**THE TASK**
Write out every line exactly, from the first line of the records below through the line that contains "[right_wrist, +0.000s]".

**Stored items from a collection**
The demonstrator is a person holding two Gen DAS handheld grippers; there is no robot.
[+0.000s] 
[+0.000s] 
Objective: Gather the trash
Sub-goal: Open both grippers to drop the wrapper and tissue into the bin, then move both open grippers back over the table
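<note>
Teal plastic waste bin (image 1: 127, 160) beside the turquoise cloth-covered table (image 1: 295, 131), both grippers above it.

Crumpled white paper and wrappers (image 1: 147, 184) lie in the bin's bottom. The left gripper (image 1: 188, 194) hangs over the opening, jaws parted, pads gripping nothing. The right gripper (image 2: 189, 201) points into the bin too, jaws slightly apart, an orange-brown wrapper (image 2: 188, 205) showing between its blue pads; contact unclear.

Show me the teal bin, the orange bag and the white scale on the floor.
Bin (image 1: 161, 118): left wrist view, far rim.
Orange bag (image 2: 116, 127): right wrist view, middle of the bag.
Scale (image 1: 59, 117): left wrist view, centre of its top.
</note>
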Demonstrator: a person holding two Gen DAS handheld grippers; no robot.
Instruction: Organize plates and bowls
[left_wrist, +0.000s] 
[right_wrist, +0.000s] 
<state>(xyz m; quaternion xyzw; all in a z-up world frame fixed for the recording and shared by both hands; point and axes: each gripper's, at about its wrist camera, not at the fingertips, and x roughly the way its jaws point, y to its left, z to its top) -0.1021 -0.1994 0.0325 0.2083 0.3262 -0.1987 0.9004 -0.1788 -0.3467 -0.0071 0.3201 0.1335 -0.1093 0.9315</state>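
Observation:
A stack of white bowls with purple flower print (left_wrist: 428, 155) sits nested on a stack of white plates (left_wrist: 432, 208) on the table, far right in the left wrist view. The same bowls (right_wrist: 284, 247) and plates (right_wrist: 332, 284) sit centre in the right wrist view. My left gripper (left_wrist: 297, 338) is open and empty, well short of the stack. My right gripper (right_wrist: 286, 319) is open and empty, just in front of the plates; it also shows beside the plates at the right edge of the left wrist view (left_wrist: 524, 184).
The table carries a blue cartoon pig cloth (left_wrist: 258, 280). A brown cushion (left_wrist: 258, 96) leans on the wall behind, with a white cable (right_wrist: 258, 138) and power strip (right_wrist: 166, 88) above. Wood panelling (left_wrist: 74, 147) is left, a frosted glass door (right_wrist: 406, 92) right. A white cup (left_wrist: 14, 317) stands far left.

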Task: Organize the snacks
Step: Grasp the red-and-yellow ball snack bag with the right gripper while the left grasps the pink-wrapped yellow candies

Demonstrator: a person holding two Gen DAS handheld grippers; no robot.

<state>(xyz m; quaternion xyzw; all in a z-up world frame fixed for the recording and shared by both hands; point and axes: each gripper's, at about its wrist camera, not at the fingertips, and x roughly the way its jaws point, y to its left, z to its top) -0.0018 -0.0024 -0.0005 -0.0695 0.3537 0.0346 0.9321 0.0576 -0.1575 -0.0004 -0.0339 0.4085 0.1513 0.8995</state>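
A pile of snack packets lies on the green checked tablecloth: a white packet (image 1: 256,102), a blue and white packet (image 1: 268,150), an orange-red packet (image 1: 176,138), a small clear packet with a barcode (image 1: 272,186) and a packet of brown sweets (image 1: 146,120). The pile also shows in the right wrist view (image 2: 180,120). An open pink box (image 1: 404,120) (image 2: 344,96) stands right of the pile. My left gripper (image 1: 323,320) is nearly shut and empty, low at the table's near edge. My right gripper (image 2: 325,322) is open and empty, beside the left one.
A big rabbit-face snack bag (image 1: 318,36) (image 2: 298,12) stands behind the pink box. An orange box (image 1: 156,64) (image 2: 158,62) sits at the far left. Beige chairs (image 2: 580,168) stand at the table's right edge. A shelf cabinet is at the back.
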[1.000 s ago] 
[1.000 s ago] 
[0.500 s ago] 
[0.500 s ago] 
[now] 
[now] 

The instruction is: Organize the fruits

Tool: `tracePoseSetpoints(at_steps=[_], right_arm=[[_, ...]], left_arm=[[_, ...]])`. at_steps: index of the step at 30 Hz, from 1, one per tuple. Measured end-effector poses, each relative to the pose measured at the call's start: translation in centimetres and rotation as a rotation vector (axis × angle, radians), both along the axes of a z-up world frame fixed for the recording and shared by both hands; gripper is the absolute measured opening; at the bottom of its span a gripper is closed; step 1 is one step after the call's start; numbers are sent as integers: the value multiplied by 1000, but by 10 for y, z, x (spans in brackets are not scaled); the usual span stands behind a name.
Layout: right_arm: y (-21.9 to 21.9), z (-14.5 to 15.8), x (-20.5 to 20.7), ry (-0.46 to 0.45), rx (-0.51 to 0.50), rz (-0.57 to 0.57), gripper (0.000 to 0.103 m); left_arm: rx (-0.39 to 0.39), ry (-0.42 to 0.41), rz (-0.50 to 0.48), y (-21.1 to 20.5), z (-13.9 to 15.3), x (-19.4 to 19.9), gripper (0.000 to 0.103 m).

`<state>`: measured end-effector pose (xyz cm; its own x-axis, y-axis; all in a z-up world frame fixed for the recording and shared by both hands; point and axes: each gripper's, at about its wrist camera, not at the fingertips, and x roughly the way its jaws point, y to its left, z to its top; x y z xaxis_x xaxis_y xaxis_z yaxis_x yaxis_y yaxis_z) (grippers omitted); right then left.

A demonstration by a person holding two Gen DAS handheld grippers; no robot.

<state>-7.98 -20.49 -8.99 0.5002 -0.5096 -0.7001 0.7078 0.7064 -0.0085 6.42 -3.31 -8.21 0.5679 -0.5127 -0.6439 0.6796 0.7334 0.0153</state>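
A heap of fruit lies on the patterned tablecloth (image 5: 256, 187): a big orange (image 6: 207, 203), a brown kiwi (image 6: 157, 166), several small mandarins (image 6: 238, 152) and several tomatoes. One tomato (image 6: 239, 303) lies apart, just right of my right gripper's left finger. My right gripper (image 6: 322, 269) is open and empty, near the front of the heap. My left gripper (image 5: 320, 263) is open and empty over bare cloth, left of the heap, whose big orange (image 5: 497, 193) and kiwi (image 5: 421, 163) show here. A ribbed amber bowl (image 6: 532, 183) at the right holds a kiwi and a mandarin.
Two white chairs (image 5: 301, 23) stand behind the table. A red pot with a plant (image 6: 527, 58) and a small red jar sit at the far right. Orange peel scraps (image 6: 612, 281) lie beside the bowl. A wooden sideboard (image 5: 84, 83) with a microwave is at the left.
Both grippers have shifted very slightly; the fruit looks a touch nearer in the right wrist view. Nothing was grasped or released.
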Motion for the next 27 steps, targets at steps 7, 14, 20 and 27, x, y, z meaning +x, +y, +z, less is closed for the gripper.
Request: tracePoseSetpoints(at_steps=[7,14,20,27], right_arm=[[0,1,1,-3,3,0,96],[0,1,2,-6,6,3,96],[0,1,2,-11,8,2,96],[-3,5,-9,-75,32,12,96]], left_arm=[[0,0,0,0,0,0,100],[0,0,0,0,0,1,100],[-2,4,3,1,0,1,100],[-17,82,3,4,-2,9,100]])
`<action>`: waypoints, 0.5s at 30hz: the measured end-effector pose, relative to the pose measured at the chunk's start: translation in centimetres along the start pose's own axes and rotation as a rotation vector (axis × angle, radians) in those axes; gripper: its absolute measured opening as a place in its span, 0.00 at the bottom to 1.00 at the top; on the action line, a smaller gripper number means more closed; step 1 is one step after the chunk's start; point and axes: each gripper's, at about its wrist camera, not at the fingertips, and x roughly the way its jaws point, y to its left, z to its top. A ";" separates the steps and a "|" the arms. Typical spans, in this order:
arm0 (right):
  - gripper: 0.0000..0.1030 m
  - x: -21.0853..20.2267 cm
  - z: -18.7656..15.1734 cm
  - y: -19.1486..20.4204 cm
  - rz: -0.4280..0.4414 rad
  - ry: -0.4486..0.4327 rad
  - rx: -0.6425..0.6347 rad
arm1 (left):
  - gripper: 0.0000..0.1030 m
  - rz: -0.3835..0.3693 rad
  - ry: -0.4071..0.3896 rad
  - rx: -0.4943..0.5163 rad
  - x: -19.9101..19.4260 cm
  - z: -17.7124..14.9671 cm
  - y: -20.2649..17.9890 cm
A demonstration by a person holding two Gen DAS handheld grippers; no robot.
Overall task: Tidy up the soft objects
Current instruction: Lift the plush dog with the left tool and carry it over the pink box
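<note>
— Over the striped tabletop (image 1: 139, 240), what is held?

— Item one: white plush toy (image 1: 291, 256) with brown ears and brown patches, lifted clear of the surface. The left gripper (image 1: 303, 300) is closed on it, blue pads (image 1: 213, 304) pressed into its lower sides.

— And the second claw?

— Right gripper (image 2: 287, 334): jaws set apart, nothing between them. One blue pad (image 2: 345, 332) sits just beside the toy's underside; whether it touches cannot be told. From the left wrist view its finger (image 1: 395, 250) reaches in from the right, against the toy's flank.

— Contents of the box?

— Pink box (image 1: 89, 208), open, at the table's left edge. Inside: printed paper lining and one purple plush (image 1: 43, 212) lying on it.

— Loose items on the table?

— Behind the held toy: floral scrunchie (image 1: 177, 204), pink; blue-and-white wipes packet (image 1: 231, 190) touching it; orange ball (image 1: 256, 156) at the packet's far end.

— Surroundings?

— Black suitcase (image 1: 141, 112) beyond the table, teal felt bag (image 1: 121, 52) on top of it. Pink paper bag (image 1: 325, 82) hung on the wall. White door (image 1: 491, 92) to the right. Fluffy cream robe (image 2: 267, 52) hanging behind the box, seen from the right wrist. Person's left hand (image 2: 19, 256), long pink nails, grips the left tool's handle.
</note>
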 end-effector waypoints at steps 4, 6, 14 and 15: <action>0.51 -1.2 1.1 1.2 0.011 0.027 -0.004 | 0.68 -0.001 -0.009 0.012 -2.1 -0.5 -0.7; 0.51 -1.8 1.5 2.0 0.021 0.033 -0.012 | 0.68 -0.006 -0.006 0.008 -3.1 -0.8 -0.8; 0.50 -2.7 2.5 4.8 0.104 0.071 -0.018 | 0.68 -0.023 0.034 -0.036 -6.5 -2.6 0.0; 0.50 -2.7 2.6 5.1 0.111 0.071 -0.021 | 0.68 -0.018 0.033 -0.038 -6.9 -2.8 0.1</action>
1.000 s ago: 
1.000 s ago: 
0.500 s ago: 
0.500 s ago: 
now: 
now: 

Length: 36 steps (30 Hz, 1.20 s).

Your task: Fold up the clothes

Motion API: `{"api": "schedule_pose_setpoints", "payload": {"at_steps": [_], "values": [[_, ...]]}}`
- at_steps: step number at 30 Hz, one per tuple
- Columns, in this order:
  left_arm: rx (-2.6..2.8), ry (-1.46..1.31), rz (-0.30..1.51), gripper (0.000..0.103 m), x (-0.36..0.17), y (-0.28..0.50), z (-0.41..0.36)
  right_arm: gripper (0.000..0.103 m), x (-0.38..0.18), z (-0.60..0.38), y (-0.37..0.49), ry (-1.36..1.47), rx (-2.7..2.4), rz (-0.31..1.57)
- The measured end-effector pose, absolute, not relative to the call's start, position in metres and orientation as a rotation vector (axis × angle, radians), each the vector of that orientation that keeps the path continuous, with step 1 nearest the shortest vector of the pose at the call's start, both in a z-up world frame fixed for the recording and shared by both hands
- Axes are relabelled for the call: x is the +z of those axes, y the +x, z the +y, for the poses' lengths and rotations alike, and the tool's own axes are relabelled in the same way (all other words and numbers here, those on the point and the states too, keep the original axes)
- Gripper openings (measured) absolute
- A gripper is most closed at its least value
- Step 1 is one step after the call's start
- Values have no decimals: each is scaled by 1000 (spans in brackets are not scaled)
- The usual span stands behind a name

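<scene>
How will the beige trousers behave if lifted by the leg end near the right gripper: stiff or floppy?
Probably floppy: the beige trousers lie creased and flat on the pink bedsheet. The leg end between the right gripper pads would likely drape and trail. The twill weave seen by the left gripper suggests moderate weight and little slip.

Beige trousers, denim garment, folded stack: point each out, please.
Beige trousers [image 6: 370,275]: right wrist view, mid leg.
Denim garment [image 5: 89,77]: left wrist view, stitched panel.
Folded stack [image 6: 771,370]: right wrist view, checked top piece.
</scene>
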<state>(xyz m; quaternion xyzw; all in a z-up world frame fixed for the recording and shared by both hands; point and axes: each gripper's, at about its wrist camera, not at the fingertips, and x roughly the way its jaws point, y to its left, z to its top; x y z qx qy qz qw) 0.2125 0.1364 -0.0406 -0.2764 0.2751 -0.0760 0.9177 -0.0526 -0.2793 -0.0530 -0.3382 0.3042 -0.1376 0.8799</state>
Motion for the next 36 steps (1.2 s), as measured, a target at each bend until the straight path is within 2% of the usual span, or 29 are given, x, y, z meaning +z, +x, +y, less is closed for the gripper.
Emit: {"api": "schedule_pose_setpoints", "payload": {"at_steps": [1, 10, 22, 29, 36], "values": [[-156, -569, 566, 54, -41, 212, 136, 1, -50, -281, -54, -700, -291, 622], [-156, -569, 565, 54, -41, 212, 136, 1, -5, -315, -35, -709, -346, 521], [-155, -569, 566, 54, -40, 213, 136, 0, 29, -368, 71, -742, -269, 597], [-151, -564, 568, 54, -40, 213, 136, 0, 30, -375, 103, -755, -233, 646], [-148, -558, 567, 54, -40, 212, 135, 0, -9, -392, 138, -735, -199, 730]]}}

**OUTPUT FOR THIS TASK**
The demonstrator is a person holding two Gen DAS handheld grippers; there is no robot.
[+0.000s] 
[+0.000s] 
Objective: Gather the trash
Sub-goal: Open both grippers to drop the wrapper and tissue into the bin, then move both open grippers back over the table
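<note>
Teal plastic waste bin (image 1: 127, 160) beside the turquoise cloth-covered table (image 1: 295, 131), both grippers above it.

Crumpled white paper and wrappers (image 1: 147, 184) lie in the bin's bottom. The left gripper (image 1: 188, 194) hangs over the opening, jaws parted, pads gripping nothing. The right gripper (image 2: 189, 201) points into the bin too, jaws slightly apart, an orange-brown wrapper (image 2: 188, 205) showing between its blue pads; contact unclear.

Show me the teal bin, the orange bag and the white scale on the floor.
Bin (image 1: 161, 118): left wrist view, far rim.
Orange bag (image 2: 116, 127): right wrist view, middle of the bag.
Scale (image 1: 59, 117): left wrist view, centre of its top.
</note>
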Demonstrator: a person holding two Gen DAS handheld grippers; no robot.
Instruction: Organize plates and bowls
[left_wrist, +0.000s] 
[right_wrist, +0.000s] 

Nothing further belongs to this answer.